Son zamanlarda hiç olmadığı kadar çok çalıyor telefonum ve kapım. Arkadaşlarımın, hemen hemen hepsi yoğun, iş–güç, aşk – meşk sahibi kişiler olduğu için, bir sorunları olduğunda biralarını kapıp yanına gidebilecekleri tek boş arkadaşları da ben olduğumdan, bu aralar fazlaca
ziyaret ediyorlar beni.
Bir bakıma alternatifsizim. Birçoğu da beni sevdiğinden falan değil, dört–beş birayla kandırıp, kendilerini dinleyecek başka birini bulamadıkları için geliyorlar yanıma. Olsun, ben biramı içiyorum ya, sorun yok benim için.
Arada birkaç tanesi, ‘abi sen neler yapıyorsun, anlatmıyorsun hiç’ gibi sorular soruyor ama tam, ‘aynı şeyler abi, hayata bir tarafından dahil olmaya çalışıyorum’ dediğim anda, tekrar kendi dertlerini anlatıp, getirdikleri biraların karşılığını almaya çalışıyorlar. Ama dediğim gibi, rahatsız değilim bu durumdan. Evde tencere kaynıyor gibi bir şey oluyor, bedavadan biramı içiyorum. Hem de bu sayede eve; buzdolabı, televizyon sesinden başka bir ses girmiş oluyor.
Ve gariptir ki, eve gelip giden misafirlerin sayısında günden güne bir artış var. Her şeyi bilen falcı, nefesiyle her derde deva olan hoca gibi birisi oldum. Hani, kendimi önemsemiyor da değilim; sanki ben olmasam iş dünyası büyük bir duraklama dönemine girecek gibi hissediyorum.
Herkesin kendince bir derdi var ama anlatılanların birçoğu ilgimi çekmiyor açıkçası. Fakat arada öyle hikayeler duyuyorum ki, vay canısını demekten alamıyorum kendimi.
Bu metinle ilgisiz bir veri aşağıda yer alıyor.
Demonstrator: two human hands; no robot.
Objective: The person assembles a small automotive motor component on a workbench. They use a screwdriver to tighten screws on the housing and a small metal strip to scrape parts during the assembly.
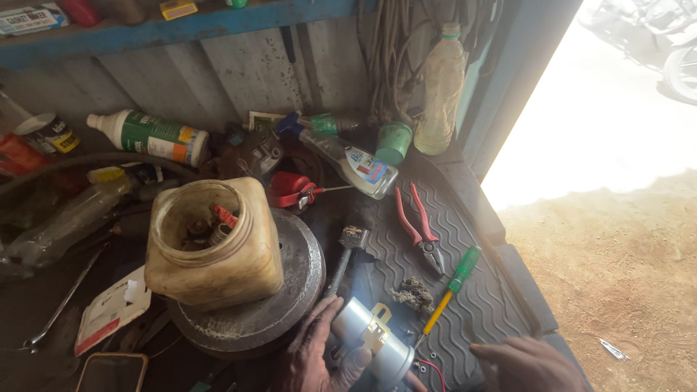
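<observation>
At the bottom edge of the bench, on the ribbed black mat [465,239], lies a small silver metal cylinder [370,341] with a brass-coloured bracket [376,327] strapped round its middle and thin wires [435,372], one red, leaving its lower end. Left hand [316,356] cups it from the left, fingers loosely curled along the body, thumb pressed under the lower end. Right hand [523,363] rests on the mat just beside it, fingers extended toward the cylinder, not touching; only partly in view, so I cannot tell whether it pinches anything.

Handling, my read: rigid metal can, fairly dense for its size, smooth and probably greasy, so slippery. Grip around the barrel or by the bracket; keep off the wires, they look like the weak point.

Labels and packages:
- white bottle with green label and yellow-orange patches [149,136], lying on its side at the back wall
- clear bottle with blue-red-white label [356,163], lying tilted, centre back
- tall cloudy plastic bottle [439,91], upright against the wall, label washed out
- yellowed open plastic jar [214,243], no label, standing on a round metal disc [290,290]
- white and red flat packet [112,308], left foreground
- black tin with yellow label [47,134], far left

Red pliers [420,225] and green-handled screwdriver [451,287] lie on the mat near the cylinder.
</observation>
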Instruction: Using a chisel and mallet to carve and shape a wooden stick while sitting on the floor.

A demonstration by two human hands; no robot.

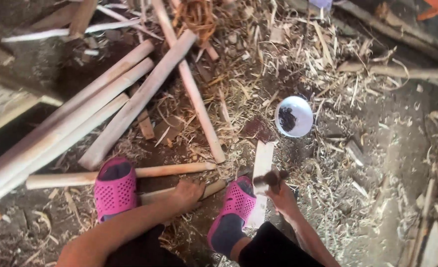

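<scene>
left hand [186, 194] clamped on a wooden stick [214, 188]; right hand [282, 198] pinching a dark brush [268, 180] over a flat board [262, 163]; white bowl [293, 116] nearby.

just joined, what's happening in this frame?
A person crouches on a dirt floor littered with wood shavings, wearing pink clogs. The left hand presses down on a peeled wooden stick lying across the ground by the feet. The right hand holds a small dark wad over a flat wood strip. A white bowl with dark stuff inside sits just beyond. More peeled poles lie to the left.
</scene>
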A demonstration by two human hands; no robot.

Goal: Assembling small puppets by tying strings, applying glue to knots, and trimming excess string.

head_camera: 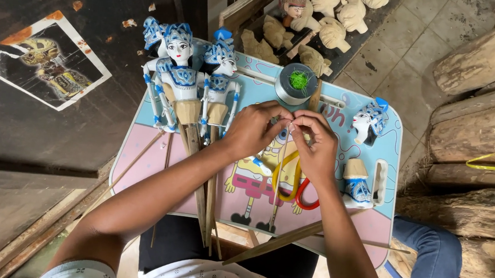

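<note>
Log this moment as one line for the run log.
left hand and right hand: fingertips pinched together, item too small to tell | over lap table | painted puppets left | spool behind

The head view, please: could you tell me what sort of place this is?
Probably a puppet maker's workshop: painted rod puppets lie on a small lap table, unpainted carved heads sit beyond, and rough logs are stacked alongside.

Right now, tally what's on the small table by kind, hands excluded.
Painted puppets on sticks: 3
Loose puppet head: 1
Loose puppet torso: 1
Thread spool: 1
Scissors: 1
Total: 7
</note>
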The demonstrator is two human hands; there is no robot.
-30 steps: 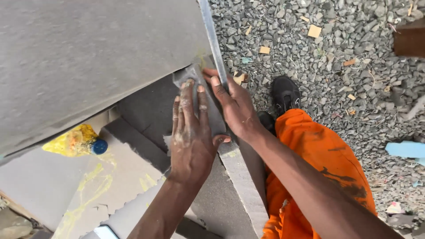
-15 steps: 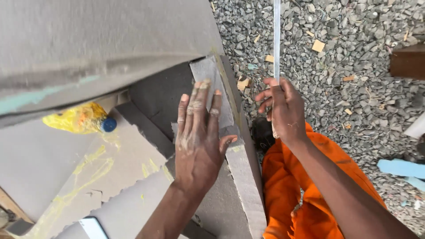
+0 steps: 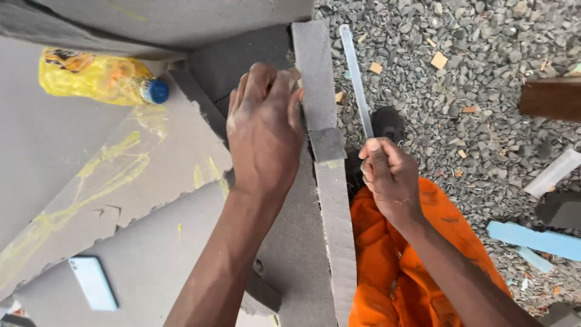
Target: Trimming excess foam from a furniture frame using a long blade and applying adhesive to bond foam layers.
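Observation:
My left hand presses flat on a grey foam board, fingers curled over a small grey strip piece laid along the board's thick edge. To the right, my right hand is closed around a long thin metal ruler that points away from me over the gravel. My orange trouser leg and black shoe show below the right hand.
A yellow glue bottle with a blue cap lies on grey boards smeared with yellow glue. A pale blue phone rests at lower left. Gravel with foam offcuts and a brown wooden block lies to the right.
My right hand drew back from the board's edge and lowered, still holding the ruler. My left hand stayed on the small grey piece. The view shifted, showing the bottle and phone.

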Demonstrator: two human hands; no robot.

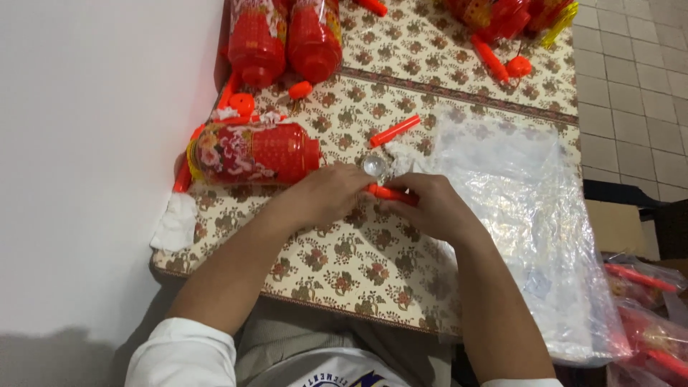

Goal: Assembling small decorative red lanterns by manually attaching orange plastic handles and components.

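Both hands grip one orange stick (387, 192) mid-tabletop: the left hand (326, 195) and right hand (430, 206) closed around it. One red lantern (254, 153) lies assembled near the left edge; another loose stick (395, 130) waits beyond.

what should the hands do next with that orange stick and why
Probably bring the orange stick, gripped between left hand and right hand, to the red lantern lying just left of them; a loose stick lies beyond, unattached.

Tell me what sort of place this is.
Probably a home or small workshop table for hand assembly: a floral tablecloth, many red lanterns with loose orange sticks, clear plastic bags, and a tiled floor.
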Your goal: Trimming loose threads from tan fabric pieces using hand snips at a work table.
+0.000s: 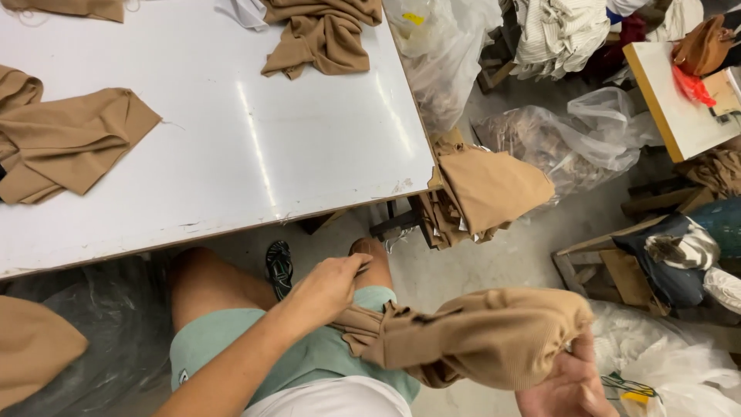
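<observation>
Far left, I see tan fabric pieces (pixel 65 143) lying on the white table (pixel 255 147), with another crumpled tan piece (pixel 320 35) at its top edge. A further tan scrap (pixel 35 347) sits low at the left edge, over dark plastic.

Centre: I note the left hand (pixel 328 289) closed over one bunched end of a tan garment (pixel 478 336), just above the knee; something thin and dark shows at the fingers, too small for me to tell what. The person sits in green shorts (pixel 309 355), a sandal (pixel 279 266) on the floor beneath the table.

Right of centre: the garment stretches from the left hand across to the right hand (pixel 567 382), which cups and grips its bulky end from below. More tan pieces (pixel 482 189) hang off the table corner. Clear plastic bags (pixel 571 135) of fabric lie beyond, well apart from the hands.
</observation>
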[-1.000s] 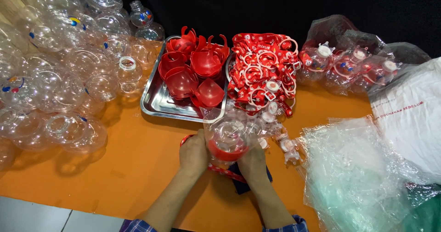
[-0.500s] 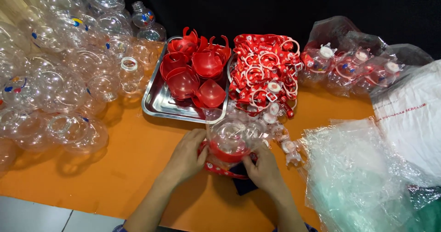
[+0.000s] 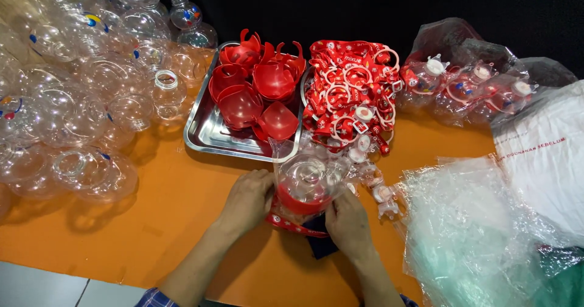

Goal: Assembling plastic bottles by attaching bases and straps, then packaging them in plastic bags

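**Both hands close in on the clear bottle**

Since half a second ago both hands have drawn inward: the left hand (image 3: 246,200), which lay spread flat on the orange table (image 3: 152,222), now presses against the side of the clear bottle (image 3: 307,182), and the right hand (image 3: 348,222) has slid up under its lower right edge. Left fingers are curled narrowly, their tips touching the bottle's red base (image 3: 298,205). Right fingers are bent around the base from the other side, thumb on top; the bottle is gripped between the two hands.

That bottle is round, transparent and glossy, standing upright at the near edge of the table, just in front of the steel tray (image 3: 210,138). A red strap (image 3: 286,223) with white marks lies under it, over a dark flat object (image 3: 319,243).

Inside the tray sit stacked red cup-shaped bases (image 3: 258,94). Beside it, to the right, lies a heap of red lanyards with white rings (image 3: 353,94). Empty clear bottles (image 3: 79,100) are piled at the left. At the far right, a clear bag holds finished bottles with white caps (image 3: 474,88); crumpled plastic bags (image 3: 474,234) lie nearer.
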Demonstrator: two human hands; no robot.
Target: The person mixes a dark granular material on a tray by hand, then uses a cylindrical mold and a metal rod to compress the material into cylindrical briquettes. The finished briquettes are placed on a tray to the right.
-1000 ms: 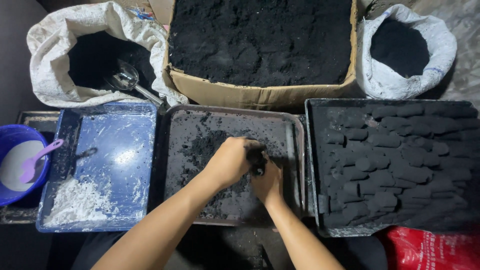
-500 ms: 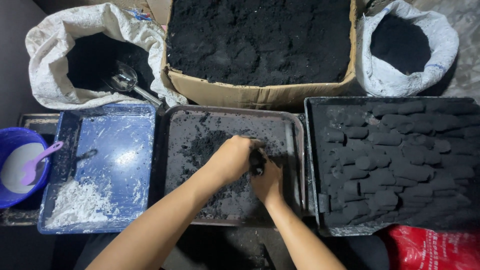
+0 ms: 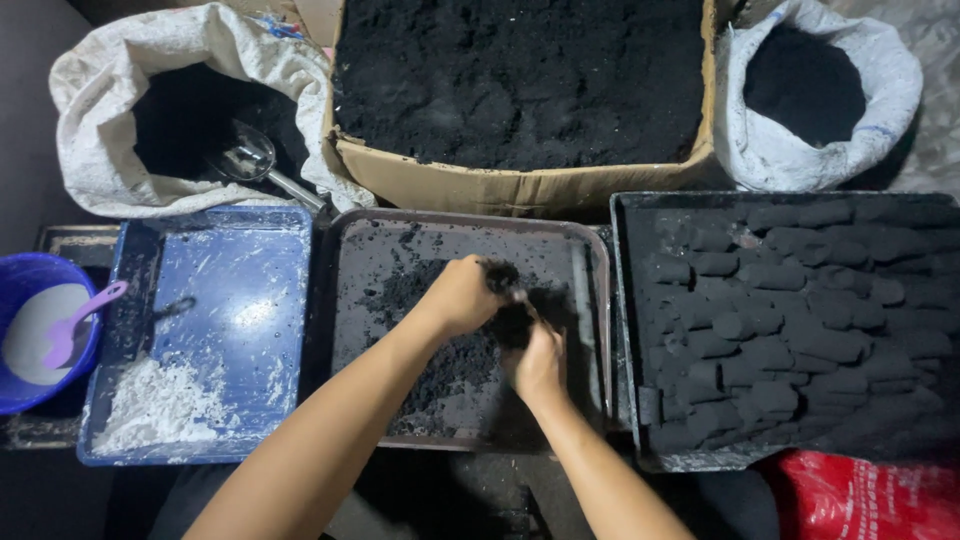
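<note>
1. Over the middle tray [image 3: 400, 250], a black lump [image 3: 512, 318] of dark, crumbly material sits pressed between both hands.
2. The left hand [image 3: 462, 295] curls its fingers around the lump's far side; the right hand [image 3: 538, 365] cups it from the near side, fingers closed on it.
3. Loose black crumbs lie scattered in the tray beneath.
4. To the right, a black tray [image 3: 630, 330] holds rows of shaped black pieces [image 3: 790, 320].
5. To the left, a blue tray [image 3: 240, 290] carries white powder [image 3: 160, 405], beside a blue bowl [image 3: 30, 395] with a purple spoon [image 3: 80, 320].
6. Farther off stand a cardboard box [image 3: 510, 185] and two sacks of black powder.
</note>
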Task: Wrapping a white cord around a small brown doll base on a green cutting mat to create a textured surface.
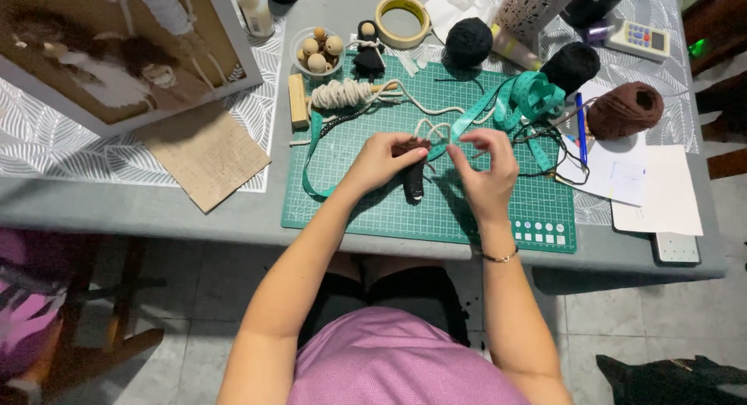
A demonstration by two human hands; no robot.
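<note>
On green gridded cutting mat (373, 195), left hand (381, 160) pinching upper end of small dark wrapped yarn figure (413, 175), long axis running toward body, lower end pointing away from fingers. Just to right, right hand (486, 168) hovering close beside figure, fingers curled narrow around thin cream cord (433, 129), exact grip being hard to tell. Farther right, soft teal measuring tape (529, 94) and fuzzy brown yarn ball (626, 109) lying well apart.
</note>
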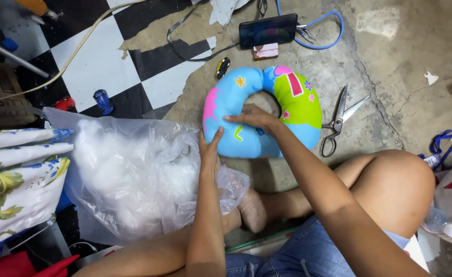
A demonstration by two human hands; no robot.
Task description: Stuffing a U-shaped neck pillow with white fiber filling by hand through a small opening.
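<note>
A U-shaped neck pillow point(292, 100), blue and green with pink patches and small flowers, lies on the concrete floor in front of me. My right hand point(251, 117) rests flat on its inner left arm, fingers pointing left. My left hand point(210, 149) presses against the pillow's lower left end, fingers up, holding nothing. Just left of that hand sits a large clear plastic bag point(133, 174) filled with white stuffing.
Scissors point(339, 120) lie open to the right of the pillow. A phone point(268, 31) stands propped beyond it with a blue cable. Floral fabric point(15, 174) is piled at left. Small toy cars point(102, 101) sit on the checkered tiles. My knee point(395, 184) is at right.
</note>
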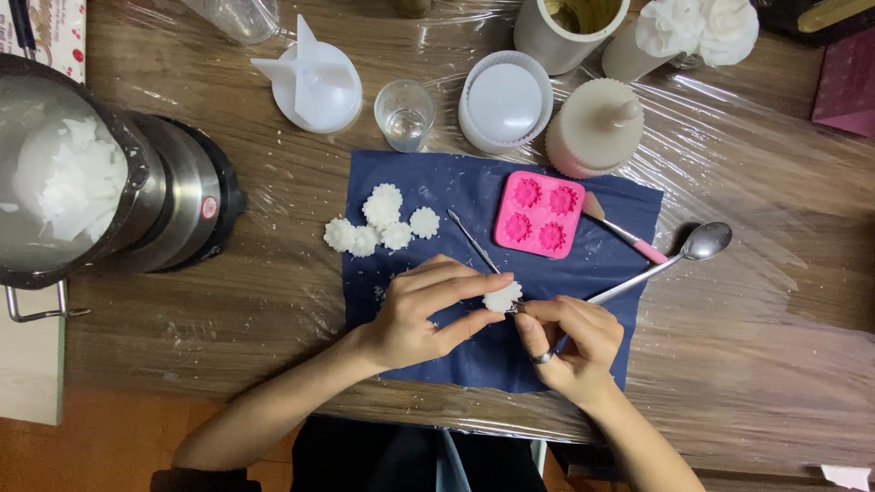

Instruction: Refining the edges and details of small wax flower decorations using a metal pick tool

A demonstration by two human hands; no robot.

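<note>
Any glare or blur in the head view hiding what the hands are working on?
Head view: glare streaks on the plastic wrap up top only; the white wax flower between left hand and right hand is sharp, evenly lit, soft shadows on the blue cloth.

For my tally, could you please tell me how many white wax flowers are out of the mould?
6: five clustered at the blue cloth's left edge, one pinched between both hands.

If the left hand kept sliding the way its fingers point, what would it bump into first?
The left hand points rightward, holding a small white flower piece. Just beyond it is the right hand, which it would probably meet first.
</note>
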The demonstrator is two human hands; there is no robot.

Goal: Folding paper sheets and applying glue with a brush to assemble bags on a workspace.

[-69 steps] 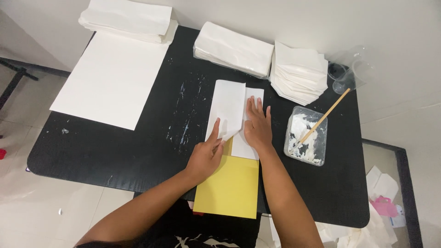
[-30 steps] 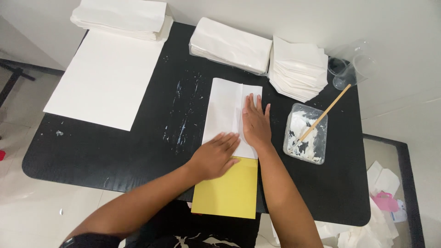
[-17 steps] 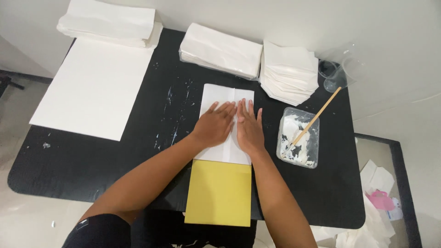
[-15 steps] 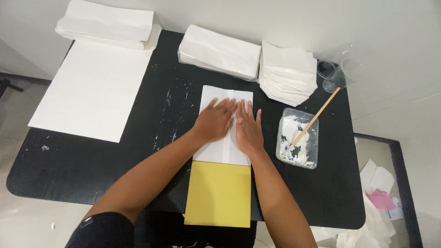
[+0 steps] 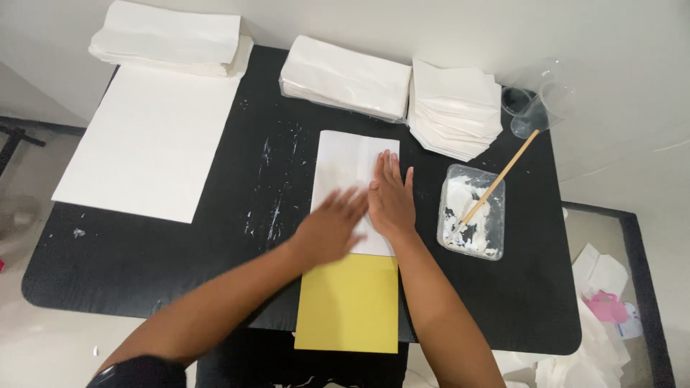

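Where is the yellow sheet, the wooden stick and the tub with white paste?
yellow sheet (image 5: 350,305), head view, middle of its bare face.
wooden stick (image 5: 507,172), head view, midway along its shaft.
tub with white paste (image 5: 498,188), head view, its clear right rim.

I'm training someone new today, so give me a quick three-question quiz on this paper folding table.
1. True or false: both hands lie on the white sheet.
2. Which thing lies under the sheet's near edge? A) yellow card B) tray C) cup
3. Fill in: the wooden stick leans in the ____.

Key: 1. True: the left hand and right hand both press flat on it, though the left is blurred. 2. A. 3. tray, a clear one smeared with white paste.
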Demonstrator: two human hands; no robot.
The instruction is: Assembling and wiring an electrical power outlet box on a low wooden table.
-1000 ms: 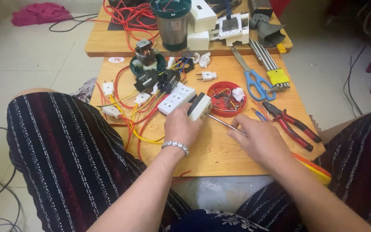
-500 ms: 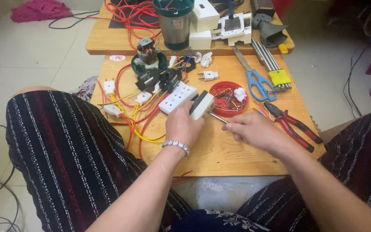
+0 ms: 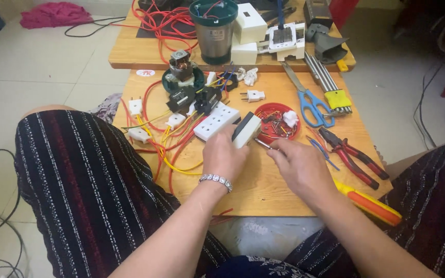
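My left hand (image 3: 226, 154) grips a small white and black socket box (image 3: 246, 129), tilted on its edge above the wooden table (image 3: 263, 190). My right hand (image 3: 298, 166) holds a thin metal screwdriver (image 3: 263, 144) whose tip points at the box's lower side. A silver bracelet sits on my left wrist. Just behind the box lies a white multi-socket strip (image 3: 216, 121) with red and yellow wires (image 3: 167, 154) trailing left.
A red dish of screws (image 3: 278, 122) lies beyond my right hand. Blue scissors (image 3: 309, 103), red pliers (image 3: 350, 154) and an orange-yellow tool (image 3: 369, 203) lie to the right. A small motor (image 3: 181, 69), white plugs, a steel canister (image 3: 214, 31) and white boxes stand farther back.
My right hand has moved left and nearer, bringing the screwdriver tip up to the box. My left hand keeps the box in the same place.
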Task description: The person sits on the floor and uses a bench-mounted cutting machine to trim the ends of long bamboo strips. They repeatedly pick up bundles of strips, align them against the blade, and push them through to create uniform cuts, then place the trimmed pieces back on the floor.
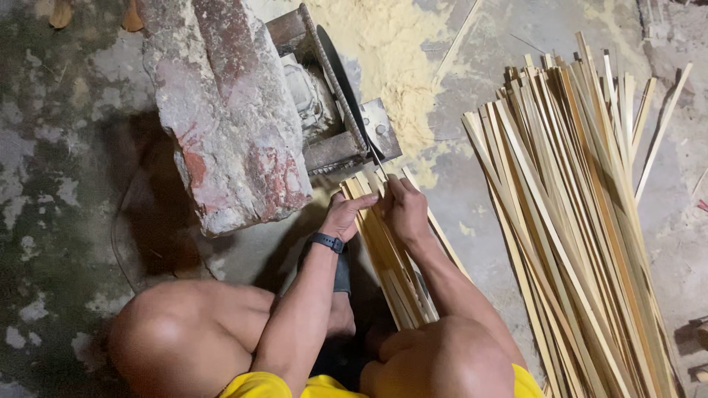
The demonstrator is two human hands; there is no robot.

Kendimce tespit bile yapıyorum bazen. Anladığım kadarıyla çoğunun aslında öyle abartılacak, ahlar vahlar çekilecek bir sorunu yok. Ama adettendir ya, dertsiz insan olmaz diyerekten sorun yaratıyorlar kendilerine.
Mesela bir kız arkadaş gelmişti. 3 yıldır süren düzenli bir ilişkisi varmış ama arada erkek arkadaşını aldatıyormuş ve bazen bunu yaptığı için kendisine çok kızıyormuş. Ve uzun bir zaman düşündükten sonra kendi kendine bir söz vermiş, evlendiklerinde onu asla aldatmayacakmış. Konu her ne kadar beni ilgilendirmese de, ‘peki şimdi neden aldatıyorsun?’ dedim, refleks olarak. ‘Hep aynı yemek yenir mi, arada başka tatlara da bakmak lazım’ dedi, kahkaha atarak. Fazlaca şaşırttı beni. Ona bir tatlı kaşığı kadar kendimden verip, uğurladım.
Öyle işte. Gündüzleri evde tek olduğum zamanlarda, 1000. Bölümünü kutlayıp, nice bilmem kaç bininci bölümlere diyerek devam eden ‘Su Gibi’yi izliyorum. Akşamları birileri geliyor genelde. Bazen de tek oluyorum, balkona çıkıp ağaçlarla konuşuyorum. Her şey iyi olmasa da, idare eder. Sen neler yapıyorsun? Sıkılırsan gel, evde oluyorum genelde.